AIM OF THE EXERCISE: Set down all the data again. Change nothing.

BEGIN

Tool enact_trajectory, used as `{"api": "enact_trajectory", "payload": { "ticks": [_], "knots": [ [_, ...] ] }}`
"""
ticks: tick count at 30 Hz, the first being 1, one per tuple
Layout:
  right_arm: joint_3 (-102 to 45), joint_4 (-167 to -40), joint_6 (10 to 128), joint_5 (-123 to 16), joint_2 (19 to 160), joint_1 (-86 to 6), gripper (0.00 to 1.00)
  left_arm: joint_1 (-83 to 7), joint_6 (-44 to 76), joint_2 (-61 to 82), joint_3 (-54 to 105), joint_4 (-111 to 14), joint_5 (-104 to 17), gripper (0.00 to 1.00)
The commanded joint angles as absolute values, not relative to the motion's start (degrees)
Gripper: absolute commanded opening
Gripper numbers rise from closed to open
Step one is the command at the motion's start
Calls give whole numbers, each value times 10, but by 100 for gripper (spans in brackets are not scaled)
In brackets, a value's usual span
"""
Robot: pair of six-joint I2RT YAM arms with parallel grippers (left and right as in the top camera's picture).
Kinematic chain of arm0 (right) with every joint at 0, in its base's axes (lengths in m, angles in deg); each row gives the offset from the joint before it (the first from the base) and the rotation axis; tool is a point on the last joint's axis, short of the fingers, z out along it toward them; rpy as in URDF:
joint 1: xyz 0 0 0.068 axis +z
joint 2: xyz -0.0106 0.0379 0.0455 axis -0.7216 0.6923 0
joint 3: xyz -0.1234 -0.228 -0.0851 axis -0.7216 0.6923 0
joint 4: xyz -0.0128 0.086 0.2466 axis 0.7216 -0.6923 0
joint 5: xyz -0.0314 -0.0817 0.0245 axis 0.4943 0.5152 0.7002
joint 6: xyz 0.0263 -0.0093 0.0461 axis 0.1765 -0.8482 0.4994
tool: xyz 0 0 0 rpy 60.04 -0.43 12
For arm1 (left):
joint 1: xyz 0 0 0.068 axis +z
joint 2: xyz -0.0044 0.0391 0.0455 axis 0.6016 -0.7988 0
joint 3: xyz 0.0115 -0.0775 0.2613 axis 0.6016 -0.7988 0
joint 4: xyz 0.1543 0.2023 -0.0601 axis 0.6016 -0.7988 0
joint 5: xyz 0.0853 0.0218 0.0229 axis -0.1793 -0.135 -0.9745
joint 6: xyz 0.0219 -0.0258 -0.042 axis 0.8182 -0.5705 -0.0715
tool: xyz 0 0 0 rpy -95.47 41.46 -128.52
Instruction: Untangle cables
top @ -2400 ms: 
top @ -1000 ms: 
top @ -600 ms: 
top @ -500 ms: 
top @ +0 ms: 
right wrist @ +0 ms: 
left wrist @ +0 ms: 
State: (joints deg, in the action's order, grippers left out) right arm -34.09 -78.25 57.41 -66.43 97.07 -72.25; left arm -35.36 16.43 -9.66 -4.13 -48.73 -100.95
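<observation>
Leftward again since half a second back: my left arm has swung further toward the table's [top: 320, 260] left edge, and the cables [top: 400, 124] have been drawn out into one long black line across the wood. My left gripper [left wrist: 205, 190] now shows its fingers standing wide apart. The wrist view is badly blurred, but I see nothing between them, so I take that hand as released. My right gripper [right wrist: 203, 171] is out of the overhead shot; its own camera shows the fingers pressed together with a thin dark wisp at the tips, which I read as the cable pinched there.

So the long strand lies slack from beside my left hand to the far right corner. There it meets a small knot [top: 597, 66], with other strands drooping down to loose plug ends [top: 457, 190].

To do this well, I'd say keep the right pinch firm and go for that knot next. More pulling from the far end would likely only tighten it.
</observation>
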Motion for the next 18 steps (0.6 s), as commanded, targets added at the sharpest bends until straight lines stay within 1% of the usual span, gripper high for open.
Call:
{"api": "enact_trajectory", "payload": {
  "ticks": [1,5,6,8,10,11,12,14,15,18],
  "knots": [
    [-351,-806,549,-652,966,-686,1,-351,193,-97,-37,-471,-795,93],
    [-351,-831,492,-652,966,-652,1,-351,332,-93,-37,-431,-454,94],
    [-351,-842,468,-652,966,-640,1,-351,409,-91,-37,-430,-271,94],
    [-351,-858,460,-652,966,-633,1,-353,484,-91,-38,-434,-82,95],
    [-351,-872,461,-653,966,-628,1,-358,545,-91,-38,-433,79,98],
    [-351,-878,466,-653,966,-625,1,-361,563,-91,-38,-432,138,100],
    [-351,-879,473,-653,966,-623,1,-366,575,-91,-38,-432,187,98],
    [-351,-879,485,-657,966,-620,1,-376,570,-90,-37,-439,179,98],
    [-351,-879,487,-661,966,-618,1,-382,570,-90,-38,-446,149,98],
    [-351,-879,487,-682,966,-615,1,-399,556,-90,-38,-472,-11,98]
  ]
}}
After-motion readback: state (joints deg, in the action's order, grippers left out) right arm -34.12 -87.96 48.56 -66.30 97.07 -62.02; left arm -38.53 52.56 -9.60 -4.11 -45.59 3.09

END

TASK RESPONSE:
Tool enact_trajectory, used as `{"api": "enact_trajectory", "payload": { "ticks": [_], "knots": [ [_, ...] ] }}`
"""
ticks: tick count at 30 Hz, the first being 1, one per tuple
Layout:
  right_arm: joint_3 (-102 to 45), joint_4 (-167 to -40), joint_6 (10 to 128), joint_5 (-123 to 16), joint_2 (19 to 160), joint_1 (-86 to 6), gripper (0.00 to 1.00)
  left_arm: joint_1 (-83 to 7), joint_6 (-44 to 76), joint_2 (-61 to 82), joint_3 (-54 to 105), joint_4 (-111 to 14), joint_5 (-104 to 17), gripper (0.00 to 1.00)
The commanded joint angles as absolute values, not relative to the motion's start (degrees)
Gripper: absolute commanded opening
Gripper numbers rise from closed to open
Step one is the command at the motion's start
Calls give whole numbers, each value times 10, but by 100 for gripper (spans in brackets are not scaled)
In brackets, a value's usual span
"""
Robot: pair of six-joint I2RT YAM arms with parallel grippers (left and right as in the top camera's picture).
Kinematic chain of arm0 (right) with every joint at 0, in its base's axes (lengths in m, angles in deg); each row gives the offset from the joint before it (the first from the base) and the rotation axis; tool is a point on the last joint's axis, short of the fingers, z out along it toward them; rpy as in URDF:
joint 1: xyz 0 0 0.068 axis +z
joint 2: xyz -0.0106 0.0379 0.0455 axis -0.7216 0.6923 0
joint 3: xyz -0.1234 -0.228 -0.0851 axis -0.7216 0.6923 0
joint 4: xyz -0.0128 0.086 0.2466 axis 0.7216 -0.6923 0
joint 5: xyz -0.0314 -0.0817 0.0245 axis 0.4943 0.5152 0.7002
joint 6: xyz 0.0263 -0.0093 0.0461 axis 0.1765 -0.8482 0.4994
tool: xyz 0 0 0 rpy 60.04 -0.43 12
For arm1 (left):
joint 1: xyz 0 0 0.068 axis +z
joint 2: xyz -0.0044 0.0391 0.0455 axis 0.6016 -0.7988 0
joint 3: xyz 0.0115 -0.0775 0.2613 axis 0.6016 -0.7988 0
joint 4: xyz 0.1543 0.2023 -0.0601 axis 0.6016 -0.7988 0
joint 5: xyz 0.0853 0.0218 0.0229 axis -0.1793 -0.135 -0.9745
joint 6: xyz 0.0219 -0.0258 -0.042 axis 0.8182 -0.5705 -0.0715
tool: xyz 0 0 0 rpy -95.47 41.46 -128.52
Instruction: Untangle cables
top @ -2400 ms: 
top @ -1000 ms: 
top @ -600 ms: 
top @ -500 ms: 
top @ +0 ms: 
right wrist @ +0 ms: 
left wrist @ +0 ms: 
State: (joints deg, in the action's order, grippers left out) right arm -34.09 -78.25 57.41 -66.43 97.07 -72.25; left arm -35.36 16.43 -9.66 -4.13 -48.73 -100.95
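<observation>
Leftward again since half a second back: my left arm has swung further toward the table's [top: 320, 260] left edge, and the cables [top: 400, 124] have been drawn out into one long black line across the wood. My left gripper [left wrist: 205, 190] now shows its fingers standing wide apart. The wrist view is badly blurred, but I see nothing between them, so I take that hand as released. My right gripper [right wrist: 203, 171] is out of the overhead shot; its own camera shows the fingers pressed together with a thin dark wisp at the tips, which I read as the cable pinched there.

So the long strand lies slack from beside my left hand to the far right corner. There it meets a small knot [top: 597, 66], with other strands drooping down to loose plug ends [top: 457, 190].

To do this well, I'd say keep the right pinch firm and go for that knot next. More pulling from the far end would likely only tighten it.
</observation>
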Motion for the next 18 steps (0.6 s), as commanded, targets added at the sharpest bends until straight lines stay within 1% of the usual span, gripper high for open.
Call:
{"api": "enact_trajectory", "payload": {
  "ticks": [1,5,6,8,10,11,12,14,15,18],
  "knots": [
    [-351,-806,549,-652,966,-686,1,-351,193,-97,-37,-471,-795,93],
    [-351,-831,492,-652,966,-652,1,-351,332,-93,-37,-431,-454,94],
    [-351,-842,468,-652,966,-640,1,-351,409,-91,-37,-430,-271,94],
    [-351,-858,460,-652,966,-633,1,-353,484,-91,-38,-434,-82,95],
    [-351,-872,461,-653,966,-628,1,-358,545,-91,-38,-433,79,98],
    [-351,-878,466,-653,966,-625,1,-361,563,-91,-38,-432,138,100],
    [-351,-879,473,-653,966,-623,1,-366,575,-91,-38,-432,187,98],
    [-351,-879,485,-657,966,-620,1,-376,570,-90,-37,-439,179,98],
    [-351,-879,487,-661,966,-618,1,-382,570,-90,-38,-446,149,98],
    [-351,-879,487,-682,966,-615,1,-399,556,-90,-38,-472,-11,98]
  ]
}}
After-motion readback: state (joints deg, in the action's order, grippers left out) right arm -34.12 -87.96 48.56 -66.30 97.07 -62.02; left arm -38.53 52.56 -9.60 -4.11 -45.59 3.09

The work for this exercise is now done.